An interview on urban data, citizen engagement strategies and smart city with Michiel de Lange from Utrecht University, Netherlands, who gave a lecture at the Data (for) Culture conference in Katowice in December 2017.
Michiel de Lange: The role of data in today’s cities is already pretty huge and will only become more important. Data are being used extensively by many cities throughout the world for a variety of purposes, like monitoring infrastructures and services, crime fighting, managing traffic, pedestrian flows, social media monitoring, risk analysis, and much much more.
Issues that concern me are, among others, that, first, the deployment of data tends to be primarily about management and control, and second, it tends to obscure from sight and scrutiny the myriad of implications for public urban life.

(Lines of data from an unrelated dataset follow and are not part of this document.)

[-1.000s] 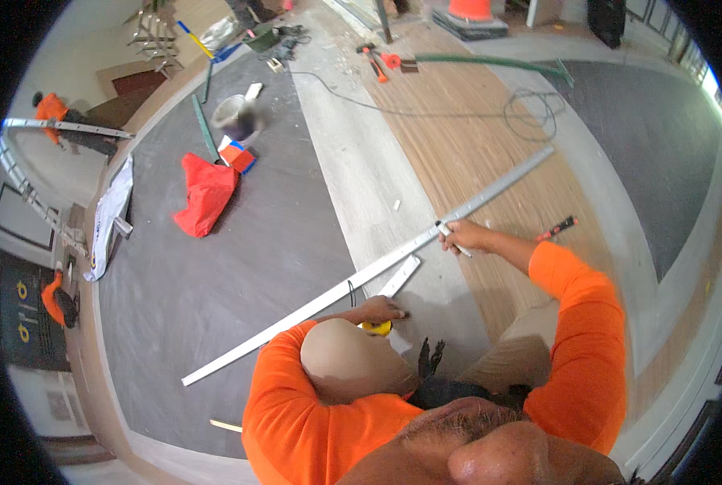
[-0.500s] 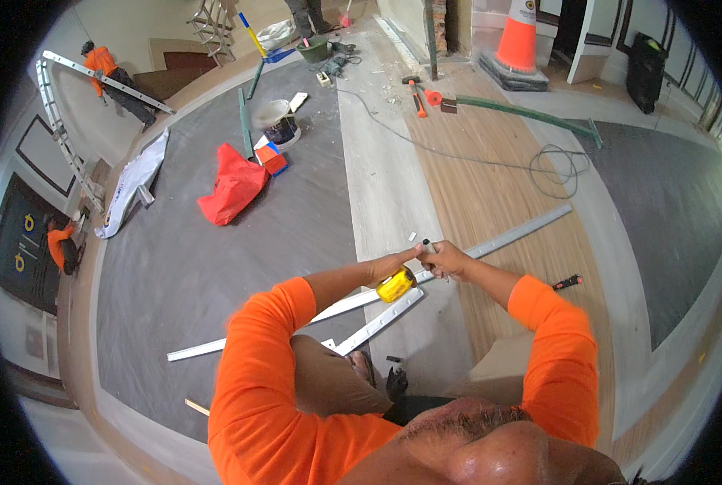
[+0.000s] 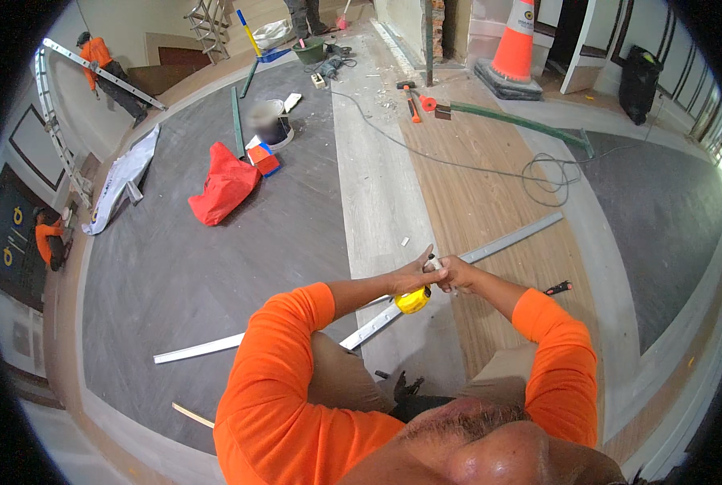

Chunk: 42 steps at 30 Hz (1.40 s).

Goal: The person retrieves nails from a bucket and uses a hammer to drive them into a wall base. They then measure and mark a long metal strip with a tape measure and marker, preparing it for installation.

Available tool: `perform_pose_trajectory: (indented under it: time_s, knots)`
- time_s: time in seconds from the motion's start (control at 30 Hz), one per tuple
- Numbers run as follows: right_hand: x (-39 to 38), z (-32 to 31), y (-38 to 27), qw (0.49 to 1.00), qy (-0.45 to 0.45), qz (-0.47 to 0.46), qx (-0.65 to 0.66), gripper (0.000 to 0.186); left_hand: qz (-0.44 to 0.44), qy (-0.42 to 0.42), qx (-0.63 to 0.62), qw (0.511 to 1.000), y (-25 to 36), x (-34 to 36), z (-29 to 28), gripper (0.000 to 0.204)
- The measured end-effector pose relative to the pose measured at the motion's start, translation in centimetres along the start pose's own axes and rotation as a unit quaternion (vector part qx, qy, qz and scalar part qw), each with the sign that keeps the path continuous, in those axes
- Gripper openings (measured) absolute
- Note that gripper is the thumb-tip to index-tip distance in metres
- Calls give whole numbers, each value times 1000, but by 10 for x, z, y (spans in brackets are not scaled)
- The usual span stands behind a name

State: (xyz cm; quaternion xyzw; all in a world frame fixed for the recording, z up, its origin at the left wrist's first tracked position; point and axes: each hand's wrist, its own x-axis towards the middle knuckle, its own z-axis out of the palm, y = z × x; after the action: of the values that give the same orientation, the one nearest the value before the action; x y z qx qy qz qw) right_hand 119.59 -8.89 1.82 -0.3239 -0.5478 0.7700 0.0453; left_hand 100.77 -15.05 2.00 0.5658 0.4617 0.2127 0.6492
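Note:
Over the long aluminium straightedge (image 3: 514, 234), my left hand (image 3: 413, 276) grips a yellow tape measure (image 3: 414, 300) and meets my right hand (image 3: 458, 275), which is closed on a pale, slim marker (image 3: 435, 262). The straightedge runs diagonally across the grey floor panel (image 3: 248, 242) and the wood-look strip (image 3: 482, 202). A shorter white metal bar (image 3: 373, 327) lies below my hands. A black and red cutter (image 3: 558, 288) lies right of my right arm. Small dark items (image 3: 405, 384) show near my knees, too small to name.
Ahead lie a red bag (image 3: 219, 186), bucket (image 3: 280, 129), grey cable (image 3: 547, 178), hammer (image 3: 411, 105), green bar (image 3: 514, 121) and traffic cone (image 3: 513, 52). At left, one co-worker (image 3: 102, 65) bends by a ladder (image 3: 118, 81); another (image 3: 47, 242) crouches. Legs (image 3: 304, 16) show at the back.
My left hand has risen from the short bar with the tape measure and joined my right hand, which came slightly inward and down in the picture. The view has tilted upward.

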Motion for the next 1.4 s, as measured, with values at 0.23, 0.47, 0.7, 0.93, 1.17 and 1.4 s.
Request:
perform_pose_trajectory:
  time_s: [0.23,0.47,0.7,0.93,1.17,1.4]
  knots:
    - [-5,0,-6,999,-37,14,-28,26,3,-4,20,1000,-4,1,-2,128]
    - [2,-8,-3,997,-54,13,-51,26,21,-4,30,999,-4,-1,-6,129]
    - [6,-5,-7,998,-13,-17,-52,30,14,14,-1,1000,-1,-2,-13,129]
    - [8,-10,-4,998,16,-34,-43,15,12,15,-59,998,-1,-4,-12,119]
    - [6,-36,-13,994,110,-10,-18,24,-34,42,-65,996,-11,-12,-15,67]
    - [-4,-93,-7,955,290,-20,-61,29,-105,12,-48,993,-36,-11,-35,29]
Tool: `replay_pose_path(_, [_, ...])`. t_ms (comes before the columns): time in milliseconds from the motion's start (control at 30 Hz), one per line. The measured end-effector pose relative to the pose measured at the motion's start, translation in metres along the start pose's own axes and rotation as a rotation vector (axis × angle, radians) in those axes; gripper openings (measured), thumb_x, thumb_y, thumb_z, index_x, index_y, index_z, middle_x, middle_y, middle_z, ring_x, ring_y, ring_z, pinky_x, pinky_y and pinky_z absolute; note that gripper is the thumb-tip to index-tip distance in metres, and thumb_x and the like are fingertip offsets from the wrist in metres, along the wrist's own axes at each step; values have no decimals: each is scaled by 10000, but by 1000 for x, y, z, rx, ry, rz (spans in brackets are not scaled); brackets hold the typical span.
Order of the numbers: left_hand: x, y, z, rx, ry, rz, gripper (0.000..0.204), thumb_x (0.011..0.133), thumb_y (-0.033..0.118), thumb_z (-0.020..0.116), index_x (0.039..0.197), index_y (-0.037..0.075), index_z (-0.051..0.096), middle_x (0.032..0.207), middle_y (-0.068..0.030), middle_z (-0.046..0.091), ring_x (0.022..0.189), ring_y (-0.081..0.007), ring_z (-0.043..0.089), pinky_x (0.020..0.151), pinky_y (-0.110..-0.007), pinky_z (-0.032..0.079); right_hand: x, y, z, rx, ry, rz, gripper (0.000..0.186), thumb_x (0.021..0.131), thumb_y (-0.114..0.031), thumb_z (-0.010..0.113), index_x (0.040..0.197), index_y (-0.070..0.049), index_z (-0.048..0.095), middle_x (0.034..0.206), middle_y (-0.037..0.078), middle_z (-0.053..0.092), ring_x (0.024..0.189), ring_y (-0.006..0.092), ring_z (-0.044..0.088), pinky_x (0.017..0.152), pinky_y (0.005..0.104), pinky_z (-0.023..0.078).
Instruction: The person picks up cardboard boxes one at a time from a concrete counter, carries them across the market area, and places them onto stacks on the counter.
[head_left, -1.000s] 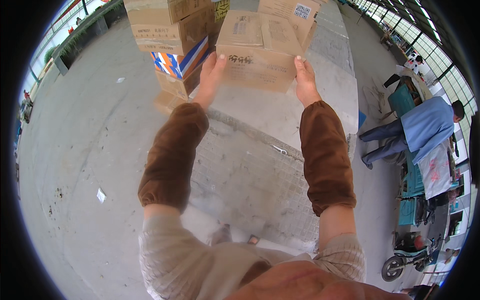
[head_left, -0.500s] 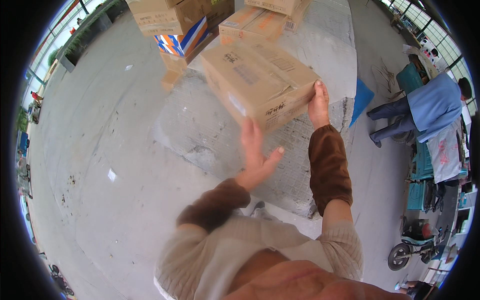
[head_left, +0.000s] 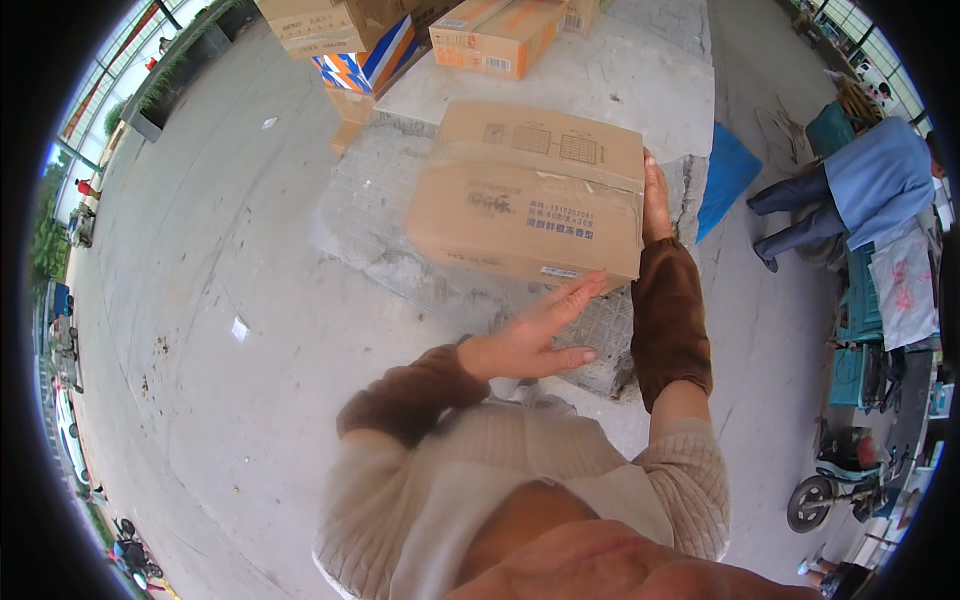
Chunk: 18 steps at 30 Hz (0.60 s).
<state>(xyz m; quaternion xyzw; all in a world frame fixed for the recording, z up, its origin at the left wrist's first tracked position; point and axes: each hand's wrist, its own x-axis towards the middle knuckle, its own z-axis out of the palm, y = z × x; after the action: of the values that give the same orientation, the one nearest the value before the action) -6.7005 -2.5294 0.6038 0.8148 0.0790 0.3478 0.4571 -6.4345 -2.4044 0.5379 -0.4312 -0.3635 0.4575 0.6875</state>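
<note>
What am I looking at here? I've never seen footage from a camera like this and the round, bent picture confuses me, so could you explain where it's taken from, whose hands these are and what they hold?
The picture comes from a wide fisheye camera worn on a person's head, looking down, which is why straight edges curve near the rim. There is no machine: the two arms in brown sleeve covers rising from the bottom belong to the wearer. The right hand presses flat against the right end of a brown cardboard box, and the left hand is open with its fingertips at the box's lower front edge. The box is tilted above a grey concrete platform. Farther back lie more cardboard boxes, one with orange and blue stripes. At the right, another person in blue bends over beside a blue sheet.
</note>
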Motion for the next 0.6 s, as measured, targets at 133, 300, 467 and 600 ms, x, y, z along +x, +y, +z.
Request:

My colleague Karin van Es already pointed out in another interview for Medialab Katowice, that data never speak for themselves.
As we know, data are not given but taken. This process of taking data, and constructing a certain image of reality through data, I find very intriguing on an epistemological level. What kinds of knowledge does this foster, what cannot be known, what remains hidden from sight? Recently, I have explored this theme in a Critical Making workshop about urban data, which involved interdisciplinary teams of Humanities and Arts students and creative coders, working together on imagining the possible narratives behind data creation. Also, a yet untapped potential of using data for engaging citizens with their environment, and allowing them to have a say in the future of their cities. That is a longer-running programmatic theme I am interested in.
Businesses seem to move away from the initial overblown promises of the smart city as technology-driven urban management, and instead appear to turn to practical applications built on the Internet of Things. However, I believe that civic discourses around the smart city have gained a solid foothold.
Absolutely. This people-centric perspective is supported both in and outside of academia, by funding schemes, programs, organizations, researchers, artists, designers. For example, I am part of a recently awarded Creative Industries project called Designing for controversies in responsible smart cities, which is a collaboration between two Dutch universities, the municipality of Amersfoort (a mid-sized, centrally located city in the Netherlands), and various private partners.
In the next few years, we’ll investigate ways of engaging people with smart technologies by focussing on the frictions they engender. By involving a law office as a partner, legal questions about data ownership and proprietary vs. open data shall be addressed as part of our project. These are controversial issues that have not yet been adequately publicly discussed.
It is my hope that by focusing on such controversial issues, we shall be able to tell better stories about the civic datafied smart city. These stories will be very different from the frictionless, sanitized and boring technology-driven smart city visions.
Precisely because they highlight frictions and struggles, they will actually be more believable and relatable.
In the Netherlands and in the EU, there is a strong push for safety, as we see in efforts to expand the rights of government intelligence to collect and store data. Together with proprietary commercial interests in data, I think this is often at odds with the demand for more openness and the public potentials of data. We need to seriously consider whether key public services can be outsourced to commercial parties. Indeed, this is a political question of how to best organize and safeguard public services. Bottom line questions at stake in any municipal data project are: who actually benefits and how the project can best help to strengthen public values.
Data can help foster a civic commons in multiple ways. For example, data can help to create new publics around shared issues of concern, to visualize, and hence make actionable, otherwise abstract problems like air pollution, to create strong narratives about public concerns and ideals (what kind of city do we want?), and to pool resources to sustain collective efforts and contribute to the commons. I have written a draft paper about this.
When we focus on the data part of participatory smart cities, in my view, cities have to work hard on creating accessible, meaningful and empowering data interfaces. I am not a policy expert but I do have some rudimentary suggestions. On the procedural level of policy, this means involving a variety of groups and people, making sure their voices are heard and actually taken into account, allowing data platforms to be writable (citizens can contribute data themselves), and experimenting with productive formats for data-driven dialogues that are situated in meaningful places and events, rather than online only. On the conditional level of policy, it means safeguarding the public nature of participatory smart cities. We can think for instance about commons-based licensing systems (e.g. Creative Commons), determining clear indicators to assess public benefits of data, policy measures that stimulate the sharing of data, the formation of self-organized civic institutions and the inclusion of broad segments of society, and measures that protect public data resources from misuse and freeriders.
In my view, such solutions can only be useful when they do not merely support experiment but also prescribe or codify what happens with the results and who benefits, and makes sure that this passes the keystone of the public interest. Hence, in order to strengthen the public qualities of civic initiatives, the conditional, institutional level of (data) policies are just as important as the ‘urban labs’, the experiments, the prototypes, if not more in the long run. Otherwise, the sharing economy is just another word for neoliberal laissez-faire capitalism in which the social domain, too, becomes monetized. Moreover, not all citizen-led action is inherently good or desirable, so there needs to be a way to debate and negotiate desirability.